→ What you are asked to do: In full and word for word, restate the lines of the listing.

→ Stored data:

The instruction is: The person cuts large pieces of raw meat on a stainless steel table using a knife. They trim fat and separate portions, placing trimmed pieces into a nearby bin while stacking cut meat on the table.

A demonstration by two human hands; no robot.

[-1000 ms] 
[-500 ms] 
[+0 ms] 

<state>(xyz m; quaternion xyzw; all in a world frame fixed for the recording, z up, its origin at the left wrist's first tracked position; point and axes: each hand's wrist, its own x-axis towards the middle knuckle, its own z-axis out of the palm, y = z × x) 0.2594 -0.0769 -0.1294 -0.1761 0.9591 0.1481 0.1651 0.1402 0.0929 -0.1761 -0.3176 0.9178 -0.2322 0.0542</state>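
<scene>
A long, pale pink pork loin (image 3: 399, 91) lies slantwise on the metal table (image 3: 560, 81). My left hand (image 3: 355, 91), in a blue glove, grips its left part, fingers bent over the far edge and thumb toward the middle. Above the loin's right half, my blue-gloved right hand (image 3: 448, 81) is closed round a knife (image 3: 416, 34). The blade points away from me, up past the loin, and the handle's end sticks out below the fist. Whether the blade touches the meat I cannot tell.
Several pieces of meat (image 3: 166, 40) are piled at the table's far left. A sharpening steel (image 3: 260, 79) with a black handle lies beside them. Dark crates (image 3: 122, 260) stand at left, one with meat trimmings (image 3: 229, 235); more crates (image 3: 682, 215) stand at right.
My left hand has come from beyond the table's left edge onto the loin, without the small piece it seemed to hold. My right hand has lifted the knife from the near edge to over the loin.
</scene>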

→ Exercise solution:
The instruction is: The person cuts large pieces of raw meat on a stainless steel table using a knife. They trim fat and separate portions, placing trimmed pieces into a nearby bin while stacking cut meat on the table.

A demonstration by two human hands; no robot.

[-1000 ms] 
[-500 ms] 
[+0 ms] 

<state>(xyz m; quaternion xyzw; all in a world frame fixed for the recording, z up, its origin at the left wrist's first tracked position; point and axes: each hand's wrist, its own x-axis towards the middle knuckle, its own z-axis out of the palm, y = z × x) 0.2594 -0.0769 -0.1294 -0.1761 0.9591 0.1481 0.1651 0.1402 0.0929 -0.1761 -0.3176 0.9178 -0.2322 0.0542</state>
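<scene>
A long, pale pink pork loin (image 3: 399, 91) lies slantwise on the metal table (image 3: 560, 81). My left hand (image 3: 355, 91), in a blue glove, grips its left part, fingers bent over the far edge and thumb toward the middle. Above the loin's right half, my blue-gloved right hand (image 3: 448, 81) is closed round a knife (image 3: 416, 34). The blade points away from me, up past the loin, and the handle's end sticks out below the fist. Whether the blade touches the meat I cannot tell.
Several pieces of meat (image 3: 166, 40) are piled at the table's far left. A sharpening steel (image 3: 260, 79) with a black handle lies beside them. Dark crates (image 3: 122, 260) stand at left, one with meat trimmings (image 3: 229, 235); more crates (image 3: 682, 215) stand at right.
My left hand has come from beyond the table's left edge onto the loin, without the small piece it seemed to hold. My right hand has lifted the knife from the near edge to over the loin.
</scene>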

Nothing else is needed to complete the exercise.